Boell and Hoof provide perhaps the most developed integration of techniques, methods, and concepts from different disciplinary areas in their discussion of organisational change in a large university library. They are an example of inter-disciplinary research team involving scholars from different backgrounds with Boell coming from business information systems and Hoof from media studies. Information Infrastructures, a phenomenon studied within the broad area of information systems, is the focus of the research. However, by examining the changes in information infrastructure over time – applying historical technique – through the lens of media theories, they effectively show how this information infrastructure allows for different activities and tasks to be accounted for within the organisation. Once visible, information infrastructures enable elements of organisational operations such as the loan status of a particular book, the identity of the borrower, and the time at which the loan was made to be accounted for within the organisation. It then creates the opportunities to establish greater controls, such as the imposition of fines or restrictions of access to borrowers, which brings into focus questions around the perceived priorities or purpose of the organisation. In response to the explicit or implicit answers to these questions, resourcing decisions as well alterations to organisational structure, reporting and authority decisions were put into effect. Rather than a neutral medium for capturing data, these information infrastructures opened up potential areas of regulation that were previously opaque.

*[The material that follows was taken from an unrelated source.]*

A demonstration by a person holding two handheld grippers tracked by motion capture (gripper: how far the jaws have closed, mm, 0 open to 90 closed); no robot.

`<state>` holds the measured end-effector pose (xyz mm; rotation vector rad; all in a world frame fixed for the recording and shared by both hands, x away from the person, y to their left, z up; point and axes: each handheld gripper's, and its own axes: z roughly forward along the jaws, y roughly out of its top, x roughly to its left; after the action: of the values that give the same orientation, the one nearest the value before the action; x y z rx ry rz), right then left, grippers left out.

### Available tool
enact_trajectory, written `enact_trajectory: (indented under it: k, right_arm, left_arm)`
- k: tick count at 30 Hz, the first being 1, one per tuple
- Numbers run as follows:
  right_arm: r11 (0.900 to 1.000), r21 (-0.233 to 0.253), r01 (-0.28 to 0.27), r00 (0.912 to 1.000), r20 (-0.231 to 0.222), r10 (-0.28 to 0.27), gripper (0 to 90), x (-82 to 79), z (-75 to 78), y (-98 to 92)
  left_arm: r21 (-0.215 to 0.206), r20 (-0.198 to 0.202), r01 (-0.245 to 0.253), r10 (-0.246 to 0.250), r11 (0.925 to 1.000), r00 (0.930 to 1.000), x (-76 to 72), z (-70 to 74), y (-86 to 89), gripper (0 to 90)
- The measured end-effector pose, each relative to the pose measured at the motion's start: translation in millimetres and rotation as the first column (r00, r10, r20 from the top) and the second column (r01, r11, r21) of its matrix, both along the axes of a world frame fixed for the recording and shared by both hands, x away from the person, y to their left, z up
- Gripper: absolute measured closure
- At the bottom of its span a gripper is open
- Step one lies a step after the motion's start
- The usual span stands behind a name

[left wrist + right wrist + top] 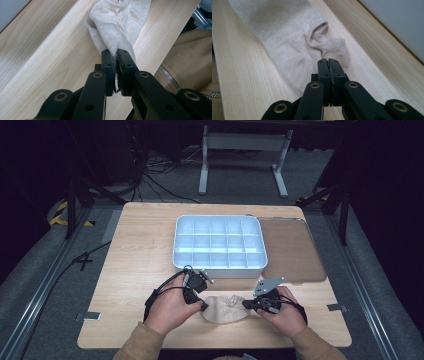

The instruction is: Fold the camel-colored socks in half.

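A beige sock [225, 309] lies crumpled on the wooden table [140, 260] near its front edge, between my two grippers. My left gripper [202, 306] is at the sock's left end. In the left gripper view the gripper [117, 53] is shut, pinching a fold of the sock [117, 22] between its tips. My right gripper [246, 304] is at the sock's right end. In the right gripper view the gripper [328, 61] is shut at the edge of the sock [284, 37], whose fabric reaches under and up to its tips.
A white compartment tray [218, 270] stands in the middle of the table just beyond the grippers. A brown lid [290, 250] lies flat to its right. Bare wood lies left of the tray. The person's sleeves come in over the front edge.
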<state>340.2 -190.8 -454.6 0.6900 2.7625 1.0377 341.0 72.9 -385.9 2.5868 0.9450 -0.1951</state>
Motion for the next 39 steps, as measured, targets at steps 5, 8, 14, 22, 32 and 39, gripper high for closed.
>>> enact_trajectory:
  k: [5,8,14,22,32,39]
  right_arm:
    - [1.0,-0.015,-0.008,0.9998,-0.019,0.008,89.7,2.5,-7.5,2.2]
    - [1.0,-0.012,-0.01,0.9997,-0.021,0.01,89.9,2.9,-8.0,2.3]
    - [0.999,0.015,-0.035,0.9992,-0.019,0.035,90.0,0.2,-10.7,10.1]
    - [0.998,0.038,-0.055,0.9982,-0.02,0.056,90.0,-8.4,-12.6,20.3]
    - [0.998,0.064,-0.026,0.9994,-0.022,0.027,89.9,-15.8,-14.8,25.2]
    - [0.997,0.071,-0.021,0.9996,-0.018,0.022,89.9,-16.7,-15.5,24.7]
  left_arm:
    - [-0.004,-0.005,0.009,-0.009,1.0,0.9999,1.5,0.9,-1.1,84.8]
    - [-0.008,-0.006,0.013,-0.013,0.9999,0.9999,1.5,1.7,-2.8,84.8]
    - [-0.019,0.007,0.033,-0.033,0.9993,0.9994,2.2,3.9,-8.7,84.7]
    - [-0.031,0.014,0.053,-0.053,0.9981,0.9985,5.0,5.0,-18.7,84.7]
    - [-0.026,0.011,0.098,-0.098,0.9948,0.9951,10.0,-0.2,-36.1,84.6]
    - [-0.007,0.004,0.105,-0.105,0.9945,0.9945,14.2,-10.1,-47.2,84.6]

Crawford’s study focuses on the work life of Russell McLay, the Finance Director at the George Patterson advertising agency based in Sydney Australia, to examine the way in which the accounting function affected the activities of the advertising agency. Using historical sources, including oral history, Crawford tracks the increasing prominence of accounting within the firm as reflected through McLay’s career. While perhaps not overtly borrowing concepts from across different disciplines, the research examines the intersection of the creative and the monitoring activities within George Patterson. In an industry where competition revolved around the value of creative work, which is associated with employee autonomy, imagination, and individuality, McLay’s business discipline, which emphasised accountability and efficiency, allowed the Patterson agency to create the conditions for differentiation based on cost as well as content. The growing ascendency of financial discipline in the business had impacts on where the business operated and the allocation of firm resources between functions within the agency.

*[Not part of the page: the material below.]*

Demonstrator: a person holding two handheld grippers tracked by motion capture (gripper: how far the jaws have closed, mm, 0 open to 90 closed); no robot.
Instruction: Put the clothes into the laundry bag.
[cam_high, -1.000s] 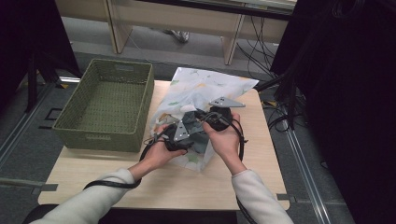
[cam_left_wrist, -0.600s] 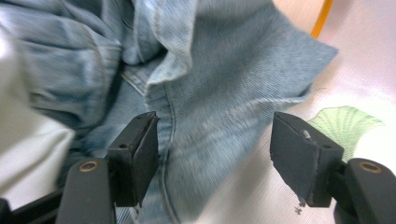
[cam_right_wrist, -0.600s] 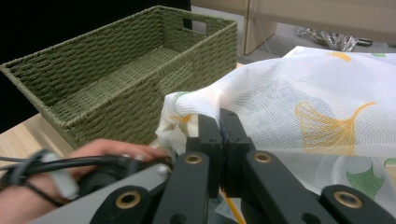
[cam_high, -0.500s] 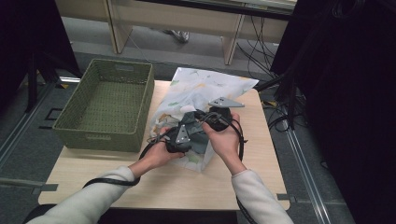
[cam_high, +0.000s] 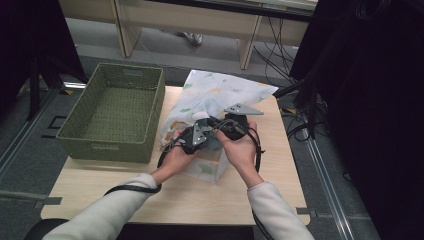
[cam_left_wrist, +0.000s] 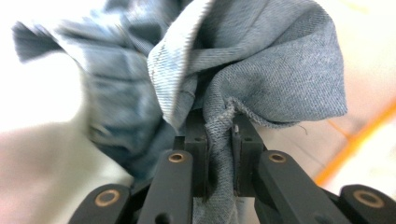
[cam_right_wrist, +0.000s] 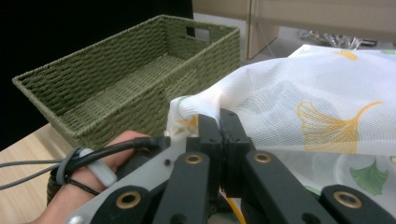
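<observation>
A blue-grey denim cloth (cam_left_wrist: 280, 70) bunches in front of my left gripper (cam_left_wrist: 218, 123), which is shut on a hemmed fold of it. In the high view the left gripper (cam_high: 197, 136) sits at the table's middle with the denim (cam_high: 214, 143) beside it, partly under the hands. My right gripper (cam_right_wrist: 218, 122) is shut on the edge of a white mesh bag (cam_right_wrist: 303, 93) printed with yellow and green leaves. From above, the right gripper (cam_high: 231, 123) lies close to the right of the left one, and the bag (cam_high: 215, 92) spreads behind both and under them.
A green woven basket (cam_high: 80, 145) stands empty at the table's left, close beside the left hand; its wall (cam_right_wrist: 130, 70) rises just past that hand. Cables trail from both grippers toward the front edge. Bare tabletop (cam_high: 200, 195) lies in front of the hands.
The two grippers have crept slightly away from the person, still close together. Both grips are unchanged.
</observation>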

Mees examines the demise of defined benefit superannuation or pension schemes in the Australian public service. Drawing from a variety of disciplines, including political economy, labour history, business history and accounting history, he explores how concerns about excessive pension liabilities and the introduction of accrual accounting led to the shift towards lump-sum payments rather than a lifetime pension. Government funding for public sector superannuation was dramatically cut with the publication of the first superannuation accounting standard in 1990. While the shift from pensions to lump-sum payments moved the investment risk from employers to employees, Mees argues that with the broadening of superannuation coverage, there was a major improvement in retirement benefits for thousands of public sector workers. Further, he notes that the new environment focused the attention of public service schemes on improving investment performance, which may offset in the long term any financial losses for individuals arising from the loss of lifetime pensions.

Overall this special issue highlights the value of breaking out of traditional disciplinary silos and challenging the presentism of business schools. There is much to be gained from collaboration with colleagues from other disciplines, both within and beyond business schools, despite different academic approaches, concepts, and languages.

Notes

1 In accordance with journal policy, the initial submissions were sent to two anonymous referees. After revisions and editing, the final manuscripts accepted by the guest editors and editor appear in this issue.